I have a sequence of n numbers(in ascending order). I have an another number 'x'. If i have 2 chances to compare x with a number greater than it but unlimited chances to compare with numbers lesser than it. Now I have to to find out the maximum possible value in the sequence that is less than x in the most efficient way. I know this looks a little contrived but the original question is different so I am looking for the direction I would need to go.

As an example..watch this..

I have a series from 1,2,3,4...............,19, 20.
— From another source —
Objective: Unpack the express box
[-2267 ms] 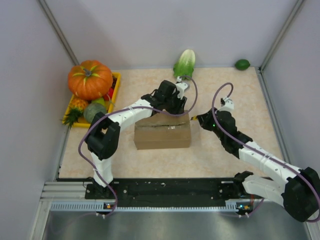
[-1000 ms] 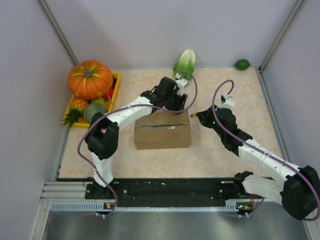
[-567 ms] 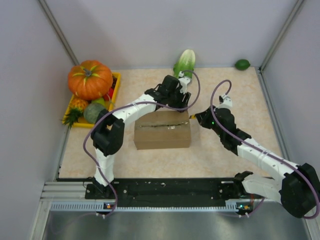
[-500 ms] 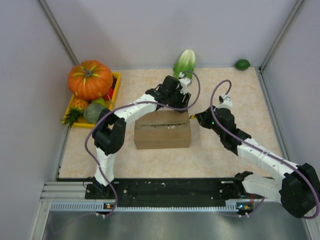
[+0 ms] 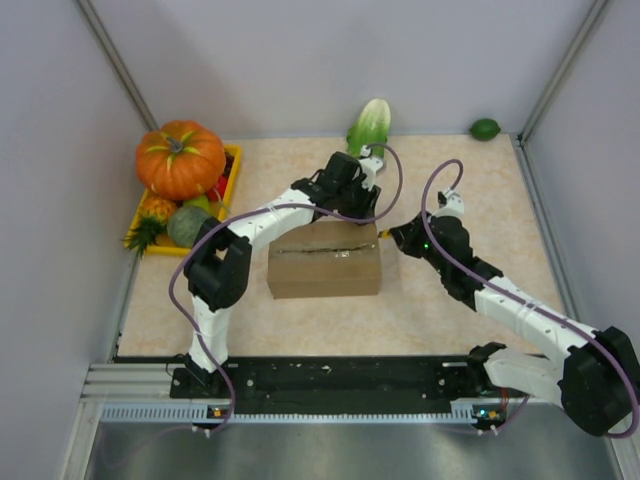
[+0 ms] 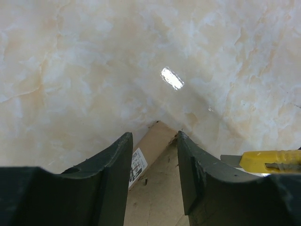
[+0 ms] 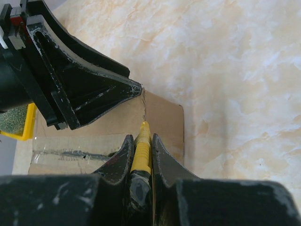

Now I have a number x = 10.5

Now I have to find the maximum possible number "M" in the series such that M < x

The easiest way would be brute forcing ur way from the lowest possible number(they are in ascending order anyway.). As soon as the "less than comparison" fails, u have the solution. The worst case would 'n' comparisons. But we have two chances where we can fail the comparison. So a slightly better algorithm would be comparing the odd indexed numbers. So in the worst case scenario we have n/2 +1 comparisons which is better than the first.

So far so good. But you still underuse the second chance. Say, you work your way up with an increment of K. The worst case will give you (N/K) + K comparisons. Which value of K will minimize it?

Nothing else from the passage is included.